Après l’indignation légitime au lendemain de ce qu’il faut appeler par son nom, un coup d’état militaire, les amis du Mali ne doivent pas se perdre en condamnations stériles mais tourner leurs regards vers l’avenir pour proposer une alternance véritable et commencer enfin la reconstruction d’un pays qui a trop souffert depuis 2012.

Le régime du président Ibrahim Boubacar Keïta est tombé. Comme un fruit pourri. Les officiers qui sont venus l’arrêter à son domicile ne sont que l’expression d’un ras-le-bol généralisé et d’un blocage qui n’avait sans doute plus d’autre issue possible. Le départ d’IBK était devenu inéluctable. En son temps, à de multiples reprises, j’ai fait tout ce qui était en mon pouvoir pour que la contestation demeure dans le cadre constitutionnel et institutionnel.

Aujourd’hui, on ne peut que regretter et condamner l’intrusion des forces armées dans le jeu démocratique malien, mais on ne peut pas non plus ignorer que le peuple les soutient très massivement. L’intervention des militaires vient mettre un terme à une crise inextricable qui paralysait le pays depuis plus de deux mois et qui a coûté la vie à 23 de nos concitoyens tués par le régime d’IBK.

Le président Keïta sort par la petite porte. Il aurait pu se choisir un autre destin. Pour tous les Maliens, sa présidence a pris fin au terme des journées sanglantes de juillet. Lui, si fin stratège, n’a pas pris la mesure de l’indignation au sein d’un peuple qui a fini de lui tourner le dos devant les images des cadavres de nos frères.

Comme l’adage populaire le dit, souvent le poisson pourrit par la tête. C’est tout un système de corruption et de népotisme que les maliens ont massivement rejeté. Un système qu’incarnaient depuis 2013 IBK et son entourage, mais qui, il faut être honnête, concerne en réalité l’immense majorité des élites politiques, qui se sont servies de notre pays depuis trente ans plutôt que de le servir. C’est contre eux qu’est orientée la colère du peuple.

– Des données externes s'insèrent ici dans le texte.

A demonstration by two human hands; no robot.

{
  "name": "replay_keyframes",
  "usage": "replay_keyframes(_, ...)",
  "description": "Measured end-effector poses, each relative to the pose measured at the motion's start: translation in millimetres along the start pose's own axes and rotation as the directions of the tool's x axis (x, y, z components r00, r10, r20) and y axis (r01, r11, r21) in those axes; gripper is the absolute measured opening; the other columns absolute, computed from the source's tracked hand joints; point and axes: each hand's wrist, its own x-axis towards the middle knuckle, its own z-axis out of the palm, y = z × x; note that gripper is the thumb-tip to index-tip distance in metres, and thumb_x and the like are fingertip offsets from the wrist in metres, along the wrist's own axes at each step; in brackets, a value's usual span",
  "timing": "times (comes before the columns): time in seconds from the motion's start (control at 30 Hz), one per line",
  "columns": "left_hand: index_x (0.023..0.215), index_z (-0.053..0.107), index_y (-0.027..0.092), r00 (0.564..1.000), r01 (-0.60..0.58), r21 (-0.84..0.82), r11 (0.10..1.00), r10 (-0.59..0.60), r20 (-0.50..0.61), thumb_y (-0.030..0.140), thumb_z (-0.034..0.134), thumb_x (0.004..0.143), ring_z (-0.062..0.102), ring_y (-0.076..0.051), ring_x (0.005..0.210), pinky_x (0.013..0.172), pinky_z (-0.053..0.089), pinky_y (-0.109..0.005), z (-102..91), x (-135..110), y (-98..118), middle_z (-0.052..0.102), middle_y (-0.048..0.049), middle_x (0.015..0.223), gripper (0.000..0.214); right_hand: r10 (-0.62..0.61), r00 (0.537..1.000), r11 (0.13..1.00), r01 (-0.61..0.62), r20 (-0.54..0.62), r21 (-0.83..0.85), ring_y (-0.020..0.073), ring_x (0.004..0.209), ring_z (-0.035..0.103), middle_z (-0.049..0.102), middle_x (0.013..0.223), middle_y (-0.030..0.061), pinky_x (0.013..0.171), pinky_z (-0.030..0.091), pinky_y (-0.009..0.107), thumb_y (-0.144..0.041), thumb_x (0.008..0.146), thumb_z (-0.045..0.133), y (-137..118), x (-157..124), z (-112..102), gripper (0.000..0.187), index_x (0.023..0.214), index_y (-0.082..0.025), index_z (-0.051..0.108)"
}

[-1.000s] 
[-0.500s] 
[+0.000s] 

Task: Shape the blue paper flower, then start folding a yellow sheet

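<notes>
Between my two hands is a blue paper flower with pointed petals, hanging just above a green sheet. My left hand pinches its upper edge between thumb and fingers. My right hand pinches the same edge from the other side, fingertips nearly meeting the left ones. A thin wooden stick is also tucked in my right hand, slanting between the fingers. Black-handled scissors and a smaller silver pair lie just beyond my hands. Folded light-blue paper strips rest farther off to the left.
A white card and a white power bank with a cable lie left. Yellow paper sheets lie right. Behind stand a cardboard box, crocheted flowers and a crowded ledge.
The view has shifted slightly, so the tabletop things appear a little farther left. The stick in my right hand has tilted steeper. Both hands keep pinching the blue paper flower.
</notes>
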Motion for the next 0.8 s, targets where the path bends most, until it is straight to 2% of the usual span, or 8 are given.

Présidents, ministres, décideurs de tous poils n’ont jamais cherché à répondre aux angoisses et défis vitaux auxquels sont confrontés chaque jour les Maliens. L’absence de perspectives pour la jeunesse, le poison du chômage de masse, l’échec de l’état à garantir à tous des services publics de base, qu’il s’agisse d’éducation, de santé ou d’infrastructures (routes, électricité, eau potable). Les leaders maliens ont trahi leur peuple !

IBK n’est qu’un énième symptôme de ce mal malien, où la crise sécuritaire puise ses racines et dont elle se nourrit, mais sa gestion clanique du pouvoir, ses tentatives pour miner les acquis démocratiques, et surtout sa gestion calamiteuse du mouvement de contestation qui secoue depuis deux mois le pays font que son départ était sans doute inéluctable.

Bien sûr que le renversement d’un président démocratiquement élu (même si comme de nombreux Maliens j’ai dénoncé de graves irrégularités lors du dernier scrutin présidentiel) est choquant. Bien sûr qu’il s’agit là d’images que nous ne souhaiterions jamais plus voir. C’est condamnable et doit être condamné. Mais l’heure nous impose d’être pragmatique. Le peuple malien a trop souffert !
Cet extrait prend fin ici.